Sure, Williamson returns for a fifth season. So, he’ll almost certainly factor into the Buckeyes’ plans one way or another. But if the coaches see this as an optimal area at which to deploy Ransom, Williamson might be able to move to outside cornerback where Coombs has been known to rotate before. After all, slot cornerback in Ohio State’s defense often acts as a second safety. That’s where Ransom’s ability to line up in multiple areas could make him a weapon.
Or, if the Buckeyes like Ransom most as a free safety, they could put him at the back of the defense and have Josh Proctor be a second safety playing closer to the line of scrimmage.
“Lathan, like Sevyn Banks, he's such a great athlete,” Williamson said. “He's played and practiced at a lot of different spots throughout the year and he's really found a comfort level in his role now. He's just such a smart player to be so young. He asks a ton of questions. He's always trying to figure out more, how can I better myself here, how can I better myself there, and he's really just raised his value and helped us, especially during his first year in such a crazy year.

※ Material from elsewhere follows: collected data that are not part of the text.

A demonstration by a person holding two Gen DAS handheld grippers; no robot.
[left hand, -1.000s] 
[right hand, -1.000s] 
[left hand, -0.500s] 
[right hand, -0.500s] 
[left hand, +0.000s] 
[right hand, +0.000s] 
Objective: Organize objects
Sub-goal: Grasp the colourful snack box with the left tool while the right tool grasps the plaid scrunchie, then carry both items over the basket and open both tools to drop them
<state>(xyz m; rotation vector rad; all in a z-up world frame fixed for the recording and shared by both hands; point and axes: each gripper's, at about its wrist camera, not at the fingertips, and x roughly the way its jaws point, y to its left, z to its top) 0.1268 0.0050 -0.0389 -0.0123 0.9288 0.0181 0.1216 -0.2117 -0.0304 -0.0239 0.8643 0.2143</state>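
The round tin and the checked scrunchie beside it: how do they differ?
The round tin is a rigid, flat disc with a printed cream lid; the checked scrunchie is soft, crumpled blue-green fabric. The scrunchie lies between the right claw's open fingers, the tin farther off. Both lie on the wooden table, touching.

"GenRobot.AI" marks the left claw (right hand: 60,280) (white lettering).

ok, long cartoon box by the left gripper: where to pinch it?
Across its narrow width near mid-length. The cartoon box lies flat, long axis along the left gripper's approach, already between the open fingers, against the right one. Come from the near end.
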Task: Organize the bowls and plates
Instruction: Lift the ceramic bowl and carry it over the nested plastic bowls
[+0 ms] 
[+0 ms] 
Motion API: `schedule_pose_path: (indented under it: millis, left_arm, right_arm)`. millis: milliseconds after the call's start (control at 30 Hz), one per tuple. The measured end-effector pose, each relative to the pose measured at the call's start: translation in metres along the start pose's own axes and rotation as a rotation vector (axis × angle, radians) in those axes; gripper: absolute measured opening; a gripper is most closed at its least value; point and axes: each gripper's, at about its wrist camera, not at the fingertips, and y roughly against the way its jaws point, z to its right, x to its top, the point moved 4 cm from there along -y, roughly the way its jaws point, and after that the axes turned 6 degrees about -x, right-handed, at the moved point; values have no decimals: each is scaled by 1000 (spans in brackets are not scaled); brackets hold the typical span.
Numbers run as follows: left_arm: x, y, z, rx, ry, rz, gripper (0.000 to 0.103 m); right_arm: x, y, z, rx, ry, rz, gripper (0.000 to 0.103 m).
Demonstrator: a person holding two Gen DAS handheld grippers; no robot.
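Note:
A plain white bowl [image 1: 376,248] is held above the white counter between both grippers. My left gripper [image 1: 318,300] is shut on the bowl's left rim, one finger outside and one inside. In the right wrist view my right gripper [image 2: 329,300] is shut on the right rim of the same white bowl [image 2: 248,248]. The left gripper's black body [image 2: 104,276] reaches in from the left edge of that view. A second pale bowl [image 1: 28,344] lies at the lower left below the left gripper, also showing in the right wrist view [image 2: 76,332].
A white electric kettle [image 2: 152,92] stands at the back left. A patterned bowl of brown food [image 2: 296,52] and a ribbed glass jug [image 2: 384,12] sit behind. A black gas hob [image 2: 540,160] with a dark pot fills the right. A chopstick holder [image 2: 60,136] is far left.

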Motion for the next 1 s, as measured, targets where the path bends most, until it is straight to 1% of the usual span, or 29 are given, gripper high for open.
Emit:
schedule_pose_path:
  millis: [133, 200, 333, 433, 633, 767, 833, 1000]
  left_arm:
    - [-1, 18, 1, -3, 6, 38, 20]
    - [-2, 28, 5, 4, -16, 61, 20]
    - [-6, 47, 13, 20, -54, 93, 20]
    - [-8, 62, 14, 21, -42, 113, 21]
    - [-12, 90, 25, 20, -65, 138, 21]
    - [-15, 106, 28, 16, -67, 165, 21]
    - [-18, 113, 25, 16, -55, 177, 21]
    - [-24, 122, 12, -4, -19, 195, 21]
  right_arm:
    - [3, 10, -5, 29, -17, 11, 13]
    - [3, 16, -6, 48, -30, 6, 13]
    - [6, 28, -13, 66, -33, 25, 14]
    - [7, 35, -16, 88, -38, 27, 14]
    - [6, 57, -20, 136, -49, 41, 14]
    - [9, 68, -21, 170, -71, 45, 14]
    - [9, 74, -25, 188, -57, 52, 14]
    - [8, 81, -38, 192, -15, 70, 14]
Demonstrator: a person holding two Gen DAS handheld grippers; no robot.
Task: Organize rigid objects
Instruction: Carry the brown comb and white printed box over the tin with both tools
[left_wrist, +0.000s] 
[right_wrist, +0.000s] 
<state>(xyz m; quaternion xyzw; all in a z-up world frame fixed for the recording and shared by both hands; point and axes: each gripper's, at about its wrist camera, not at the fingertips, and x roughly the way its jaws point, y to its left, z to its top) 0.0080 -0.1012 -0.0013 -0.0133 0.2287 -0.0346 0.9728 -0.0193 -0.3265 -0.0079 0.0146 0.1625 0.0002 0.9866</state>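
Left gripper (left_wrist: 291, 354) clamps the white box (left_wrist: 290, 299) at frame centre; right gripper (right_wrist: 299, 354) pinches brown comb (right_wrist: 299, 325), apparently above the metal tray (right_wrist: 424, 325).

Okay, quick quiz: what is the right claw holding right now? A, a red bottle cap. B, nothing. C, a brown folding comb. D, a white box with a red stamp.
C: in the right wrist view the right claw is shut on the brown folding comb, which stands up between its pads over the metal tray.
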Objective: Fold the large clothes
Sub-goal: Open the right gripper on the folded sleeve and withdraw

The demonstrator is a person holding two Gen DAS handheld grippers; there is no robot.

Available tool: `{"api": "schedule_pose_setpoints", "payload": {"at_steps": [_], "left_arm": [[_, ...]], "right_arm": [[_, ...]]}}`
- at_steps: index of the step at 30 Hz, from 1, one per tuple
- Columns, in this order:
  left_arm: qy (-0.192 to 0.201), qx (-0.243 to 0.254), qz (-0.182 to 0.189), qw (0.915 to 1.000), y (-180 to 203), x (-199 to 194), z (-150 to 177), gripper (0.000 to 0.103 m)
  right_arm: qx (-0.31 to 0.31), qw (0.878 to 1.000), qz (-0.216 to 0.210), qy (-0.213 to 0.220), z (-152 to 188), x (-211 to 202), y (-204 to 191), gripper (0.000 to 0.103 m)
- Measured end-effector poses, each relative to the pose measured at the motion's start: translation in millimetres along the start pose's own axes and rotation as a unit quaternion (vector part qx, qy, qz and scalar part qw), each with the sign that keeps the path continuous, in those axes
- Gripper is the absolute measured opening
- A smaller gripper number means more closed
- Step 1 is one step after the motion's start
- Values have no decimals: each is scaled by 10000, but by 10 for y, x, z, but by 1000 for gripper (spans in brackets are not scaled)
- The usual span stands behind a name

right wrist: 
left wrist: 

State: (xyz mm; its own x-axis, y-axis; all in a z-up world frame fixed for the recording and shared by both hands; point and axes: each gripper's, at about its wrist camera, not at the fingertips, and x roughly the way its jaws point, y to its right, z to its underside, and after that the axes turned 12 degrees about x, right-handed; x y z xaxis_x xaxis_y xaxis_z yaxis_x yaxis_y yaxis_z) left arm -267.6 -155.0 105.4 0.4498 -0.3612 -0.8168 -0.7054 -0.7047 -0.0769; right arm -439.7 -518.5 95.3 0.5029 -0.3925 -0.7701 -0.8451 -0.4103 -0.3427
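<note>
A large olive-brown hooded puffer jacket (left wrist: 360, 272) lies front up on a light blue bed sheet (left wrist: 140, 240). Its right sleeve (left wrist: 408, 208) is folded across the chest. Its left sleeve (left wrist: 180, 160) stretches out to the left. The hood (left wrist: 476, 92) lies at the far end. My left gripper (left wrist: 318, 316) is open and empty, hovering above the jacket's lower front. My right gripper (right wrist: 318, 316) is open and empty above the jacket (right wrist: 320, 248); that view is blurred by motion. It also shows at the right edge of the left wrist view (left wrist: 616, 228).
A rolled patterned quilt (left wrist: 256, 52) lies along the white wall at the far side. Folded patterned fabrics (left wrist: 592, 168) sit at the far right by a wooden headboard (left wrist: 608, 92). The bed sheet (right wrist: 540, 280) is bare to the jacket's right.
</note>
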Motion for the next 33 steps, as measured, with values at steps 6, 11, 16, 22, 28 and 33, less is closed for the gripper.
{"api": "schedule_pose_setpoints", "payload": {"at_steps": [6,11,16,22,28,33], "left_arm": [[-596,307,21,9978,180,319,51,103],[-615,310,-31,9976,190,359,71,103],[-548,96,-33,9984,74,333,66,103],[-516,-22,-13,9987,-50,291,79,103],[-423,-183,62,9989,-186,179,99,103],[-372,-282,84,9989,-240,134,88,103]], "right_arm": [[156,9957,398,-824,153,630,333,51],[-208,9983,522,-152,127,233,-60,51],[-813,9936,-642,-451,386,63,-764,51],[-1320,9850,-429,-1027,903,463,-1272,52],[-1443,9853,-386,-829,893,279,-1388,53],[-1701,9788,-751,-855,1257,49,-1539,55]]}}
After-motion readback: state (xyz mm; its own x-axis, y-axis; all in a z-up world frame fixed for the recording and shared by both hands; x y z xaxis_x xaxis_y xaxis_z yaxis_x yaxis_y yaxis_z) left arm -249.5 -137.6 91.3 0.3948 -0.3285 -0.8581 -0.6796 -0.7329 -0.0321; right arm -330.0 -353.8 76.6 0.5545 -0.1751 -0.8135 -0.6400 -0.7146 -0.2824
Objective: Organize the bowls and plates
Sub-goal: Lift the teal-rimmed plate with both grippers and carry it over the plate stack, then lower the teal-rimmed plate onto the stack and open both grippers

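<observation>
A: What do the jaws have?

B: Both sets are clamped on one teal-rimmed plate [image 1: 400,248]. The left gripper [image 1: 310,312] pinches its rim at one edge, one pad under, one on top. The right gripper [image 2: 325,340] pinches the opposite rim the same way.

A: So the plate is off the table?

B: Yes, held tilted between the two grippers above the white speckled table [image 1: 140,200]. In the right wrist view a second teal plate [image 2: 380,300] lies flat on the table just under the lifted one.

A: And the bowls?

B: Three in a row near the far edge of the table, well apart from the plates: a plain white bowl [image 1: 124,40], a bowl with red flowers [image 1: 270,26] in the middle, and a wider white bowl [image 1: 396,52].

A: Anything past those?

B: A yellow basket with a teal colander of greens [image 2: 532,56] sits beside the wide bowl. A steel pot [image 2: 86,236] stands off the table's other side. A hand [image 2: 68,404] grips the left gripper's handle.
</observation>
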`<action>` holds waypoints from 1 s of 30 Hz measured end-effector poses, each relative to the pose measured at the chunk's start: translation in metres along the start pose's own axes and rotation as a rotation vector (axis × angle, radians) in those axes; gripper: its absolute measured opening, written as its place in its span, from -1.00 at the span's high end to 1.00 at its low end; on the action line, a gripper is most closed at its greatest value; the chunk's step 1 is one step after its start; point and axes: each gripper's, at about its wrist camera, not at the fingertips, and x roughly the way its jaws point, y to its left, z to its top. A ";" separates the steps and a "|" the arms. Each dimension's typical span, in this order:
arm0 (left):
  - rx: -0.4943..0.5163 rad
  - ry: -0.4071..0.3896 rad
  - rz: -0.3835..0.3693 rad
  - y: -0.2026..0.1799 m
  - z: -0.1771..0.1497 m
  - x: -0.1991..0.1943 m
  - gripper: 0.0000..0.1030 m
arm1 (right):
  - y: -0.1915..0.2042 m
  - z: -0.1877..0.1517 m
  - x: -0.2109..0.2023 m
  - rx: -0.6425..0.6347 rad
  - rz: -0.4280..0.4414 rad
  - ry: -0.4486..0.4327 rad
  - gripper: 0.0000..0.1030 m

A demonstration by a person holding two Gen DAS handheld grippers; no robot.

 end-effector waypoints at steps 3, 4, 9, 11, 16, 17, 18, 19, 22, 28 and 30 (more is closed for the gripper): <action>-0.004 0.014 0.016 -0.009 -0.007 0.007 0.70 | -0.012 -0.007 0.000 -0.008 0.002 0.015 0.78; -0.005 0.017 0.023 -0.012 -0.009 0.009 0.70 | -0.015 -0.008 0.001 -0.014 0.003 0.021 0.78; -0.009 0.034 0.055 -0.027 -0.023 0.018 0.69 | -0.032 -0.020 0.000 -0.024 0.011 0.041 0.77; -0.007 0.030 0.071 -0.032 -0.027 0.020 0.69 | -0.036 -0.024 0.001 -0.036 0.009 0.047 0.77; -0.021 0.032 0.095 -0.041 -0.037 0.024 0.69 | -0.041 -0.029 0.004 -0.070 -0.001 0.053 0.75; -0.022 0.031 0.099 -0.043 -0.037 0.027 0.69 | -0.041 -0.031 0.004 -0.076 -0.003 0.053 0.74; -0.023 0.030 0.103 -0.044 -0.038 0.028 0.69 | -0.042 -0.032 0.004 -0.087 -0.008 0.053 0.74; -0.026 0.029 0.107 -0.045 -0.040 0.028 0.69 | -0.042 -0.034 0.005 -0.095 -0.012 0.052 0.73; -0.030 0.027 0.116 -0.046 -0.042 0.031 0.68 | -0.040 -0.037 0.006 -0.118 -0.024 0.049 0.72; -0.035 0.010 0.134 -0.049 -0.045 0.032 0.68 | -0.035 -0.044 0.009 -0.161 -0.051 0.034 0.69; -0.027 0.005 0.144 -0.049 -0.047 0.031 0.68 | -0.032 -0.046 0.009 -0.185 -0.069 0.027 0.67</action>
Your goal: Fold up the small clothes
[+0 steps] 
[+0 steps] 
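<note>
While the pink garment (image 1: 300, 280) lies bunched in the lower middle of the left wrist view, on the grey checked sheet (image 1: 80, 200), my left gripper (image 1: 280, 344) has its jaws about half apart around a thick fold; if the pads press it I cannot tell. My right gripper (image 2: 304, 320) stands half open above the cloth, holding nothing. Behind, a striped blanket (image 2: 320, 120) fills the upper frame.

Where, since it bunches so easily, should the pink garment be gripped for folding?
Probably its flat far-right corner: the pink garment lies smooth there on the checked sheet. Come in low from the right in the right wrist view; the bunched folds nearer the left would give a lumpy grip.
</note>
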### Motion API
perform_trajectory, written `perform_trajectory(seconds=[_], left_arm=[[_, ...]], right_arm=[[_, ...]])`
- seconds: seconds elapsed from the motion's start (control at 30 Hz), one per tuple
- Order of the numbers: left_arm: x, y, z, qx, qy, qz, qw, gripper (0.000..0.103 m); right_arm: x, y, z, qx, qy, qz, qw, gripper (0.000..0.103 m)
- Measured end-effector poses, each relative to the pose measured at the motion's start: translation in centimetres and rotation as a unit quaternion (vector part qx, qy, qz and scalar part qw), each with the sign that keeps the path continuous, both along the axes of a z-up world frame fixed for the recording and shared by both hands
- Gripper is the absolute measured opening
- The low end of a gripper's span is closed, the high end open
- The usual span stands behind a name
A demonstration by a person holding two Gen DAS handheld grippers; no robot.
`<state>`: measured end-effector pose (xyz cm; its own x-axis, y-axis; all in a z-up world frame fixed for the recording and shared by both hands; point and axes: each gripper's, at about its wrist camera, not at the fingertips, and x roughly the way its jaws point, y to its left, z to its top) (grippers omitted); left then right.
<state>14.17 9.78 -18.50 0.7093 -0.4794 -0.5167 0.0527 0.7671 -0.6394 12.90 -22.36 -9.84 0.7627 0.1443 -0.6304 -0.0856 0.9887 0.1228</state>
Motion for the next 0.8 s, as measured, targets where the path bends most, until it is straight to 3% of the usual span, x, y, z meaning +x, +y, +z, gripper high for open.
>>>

“To do what he's done is truly remarkable.”
And what Ohio State wants him to be next year is truly impactful.
The question to answer at some point this offseason is simple: Where does Ransom fit in best? Coombs and Barnes have no shortage of options.
“I already know he's going to be a great player,” Wade said. “He works hard. He's always in the film. Always asking just to do extra stuff and different things like that, so the sky's the limit for Lathan, and I'm really looking forward to his future.”